Food52 Review: WHO: Daytona Strong is a Norwegian-American cook from Seattle.
WHAT: A barebones sauerkraut that will taste like anything but.
HOW: You've got this -- just shred, simmer, and let the cabbage slouch into itself for 90 minutes.
WHY WE LOVE IT: Time is the key to this dish -- in 90 minutes of simmering, the cabbage softens, as does its vinegary bite, and the apple and the caraway thrum away in the background. We know we're supposed to serve this with something else, but we couldn't stop eating bowls of it all by its lonesome.
The Editors

Serves 6

  • 26 ounces cabbage
  • 2 apples, cored
  • 2 1/2 ounces butter
  • 2 cups distilled white vinegar
  • 2 tablespoons sugar
  • 1/2 tablespoon caraway
  • 2 teaspoons salt
  • Curly parsley, chopped, for garnish
  1. Shred the cabbage using the slicing disc of a food processor, then switch to the shredding disk to shred the apple (it's okay to leave the skin on).
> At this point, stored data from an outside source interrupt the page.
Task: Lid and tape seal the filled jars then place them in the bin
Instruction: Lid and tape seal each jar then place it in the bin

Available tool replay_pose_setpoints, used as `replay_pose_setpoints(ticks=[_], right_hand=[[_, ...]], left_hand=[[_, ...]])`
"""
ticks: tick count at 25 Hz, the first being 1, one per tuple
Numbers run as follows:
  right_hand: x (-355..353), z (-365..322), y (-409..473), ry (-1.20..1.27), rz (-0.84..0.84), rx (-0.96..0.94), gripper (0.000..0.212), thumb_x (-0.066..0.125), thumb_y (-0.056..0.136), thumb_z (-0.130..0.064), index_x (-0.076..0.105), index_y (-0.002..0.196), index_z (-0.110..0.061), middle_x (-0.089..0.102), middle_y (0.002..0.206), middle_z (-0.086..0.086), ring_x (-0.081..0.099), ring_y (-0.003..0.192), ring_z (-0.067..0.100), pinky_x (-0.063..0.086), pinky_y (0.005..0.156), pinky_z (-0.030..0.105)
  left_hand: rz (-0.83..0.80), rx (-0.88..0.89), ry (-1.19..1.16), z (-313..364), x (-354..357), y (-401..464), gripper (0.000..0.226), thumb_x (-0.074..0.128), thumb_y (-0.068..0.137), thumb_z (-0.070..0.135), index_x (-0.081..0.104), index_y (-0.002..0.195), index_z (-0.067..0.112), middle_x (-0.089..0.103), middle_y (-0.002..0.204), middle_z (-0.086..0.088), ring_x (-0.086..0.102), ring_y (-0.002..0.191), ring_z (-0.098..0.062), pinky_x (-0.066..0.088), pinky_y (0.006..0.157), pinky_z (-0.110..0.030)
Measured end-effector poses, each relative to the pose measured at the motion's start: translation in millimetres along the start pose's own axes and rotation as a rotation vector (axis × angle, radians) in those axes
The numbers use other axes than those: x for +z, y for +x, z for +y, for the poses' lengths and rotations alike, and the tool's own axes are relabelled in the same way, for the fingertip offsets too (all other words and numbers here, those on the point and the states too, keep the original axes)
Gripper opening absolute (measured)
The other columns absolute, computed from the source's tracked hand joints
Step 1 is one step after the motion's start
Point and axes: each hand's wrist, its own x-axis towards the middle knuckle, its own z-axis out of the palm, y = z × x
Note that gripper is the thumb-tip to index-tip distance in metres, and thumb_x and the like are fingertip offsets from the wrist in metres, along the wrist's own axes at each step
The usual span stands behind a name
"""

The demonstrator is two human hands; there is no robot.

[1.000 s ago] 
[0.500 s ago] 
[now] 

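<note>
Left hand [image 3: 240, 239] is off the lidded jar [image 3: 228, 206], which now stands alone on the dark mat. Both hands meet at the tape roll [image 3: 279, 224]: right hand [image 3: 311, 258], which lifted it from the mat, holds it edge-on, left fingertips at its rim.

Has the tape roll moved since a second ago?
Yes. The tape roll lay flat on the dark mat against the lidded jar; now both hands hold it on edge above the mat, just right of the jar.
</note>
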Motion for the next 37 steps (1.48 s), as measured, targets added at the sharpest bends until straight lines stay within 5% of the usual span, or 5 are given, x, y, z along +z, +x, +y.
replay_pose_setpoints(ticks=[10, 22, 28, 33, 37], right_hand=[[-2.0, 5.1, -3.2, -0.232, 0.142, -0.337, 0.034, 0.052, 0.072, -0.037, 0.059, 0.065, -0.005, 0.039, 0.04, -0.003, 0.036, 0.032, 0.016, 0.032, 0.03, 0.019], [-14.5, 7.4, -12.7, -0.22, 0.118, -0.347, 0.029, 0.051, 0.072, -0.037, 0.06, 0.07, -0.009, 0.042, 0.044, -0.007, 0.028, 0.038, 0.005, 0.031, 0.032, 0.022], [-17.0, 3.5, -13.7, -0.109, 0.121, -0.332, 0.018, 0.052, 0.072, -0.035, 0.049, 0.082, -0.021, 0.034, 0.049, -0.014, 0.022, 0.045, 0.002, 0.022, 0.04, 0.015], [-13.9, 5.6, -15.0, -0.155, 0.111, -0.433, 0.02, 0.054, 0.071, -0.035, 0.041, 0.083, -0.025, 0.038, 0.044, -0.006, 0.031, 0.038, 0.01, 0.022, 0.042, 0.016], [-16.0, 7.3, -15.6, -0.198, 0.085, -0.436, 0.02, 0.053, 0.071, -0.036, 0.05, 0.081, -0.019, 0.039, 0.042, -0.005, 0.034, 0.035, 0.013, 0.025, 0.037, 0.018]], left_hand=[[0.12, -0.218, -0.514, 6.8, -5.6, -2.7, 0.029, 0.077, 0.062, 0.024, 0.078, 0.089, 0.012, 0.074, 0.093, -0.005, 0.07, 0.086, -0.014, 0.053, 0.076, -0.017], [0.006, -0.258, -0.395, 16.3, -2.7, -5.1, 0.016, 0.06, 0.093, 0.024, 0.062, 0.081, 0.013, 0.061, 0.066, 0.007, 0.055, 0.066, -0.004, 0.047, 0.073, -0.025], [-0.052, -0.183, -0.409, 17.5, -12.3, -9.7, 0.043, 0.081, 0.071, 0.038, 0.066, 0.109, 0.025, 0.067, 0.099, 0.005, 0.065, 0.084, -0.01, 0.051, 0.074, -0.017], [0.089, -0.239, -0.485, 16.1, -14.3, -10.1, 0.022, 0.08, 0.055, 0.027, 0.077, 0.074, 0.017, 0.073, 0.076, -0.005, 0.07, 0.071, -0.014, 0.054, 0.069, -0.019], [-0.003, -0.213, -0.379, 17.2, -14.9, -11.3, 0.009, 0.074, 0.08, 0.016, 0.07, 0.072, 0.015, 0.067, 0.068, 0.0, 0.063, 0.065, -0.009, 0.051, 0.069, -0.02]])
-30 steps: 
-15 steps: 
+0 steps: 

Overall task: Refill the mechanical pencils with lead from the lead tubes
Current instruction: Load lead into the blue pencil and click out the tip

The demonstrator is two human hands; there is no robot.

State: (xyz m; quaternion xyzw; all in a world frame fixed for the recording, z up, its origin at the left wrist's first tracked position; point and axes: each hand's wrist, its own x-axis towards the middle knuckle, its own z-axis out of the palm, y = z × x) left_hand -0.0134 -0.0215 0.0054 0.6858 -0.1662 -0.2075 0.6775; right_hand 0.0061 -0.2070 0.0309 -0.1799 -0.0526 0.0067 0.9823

  2. Melt butter in a large, heavy pot, then add remaining ingredients (except parsley) and bring to a simmer. Cook over low heat, stirring occasionally, for about 90 minutes, until the cabbage is soft and has darkened and the vinegar has reduced and softened in flavor. You may need to increase the heat near the end to finish reducing the vinegar.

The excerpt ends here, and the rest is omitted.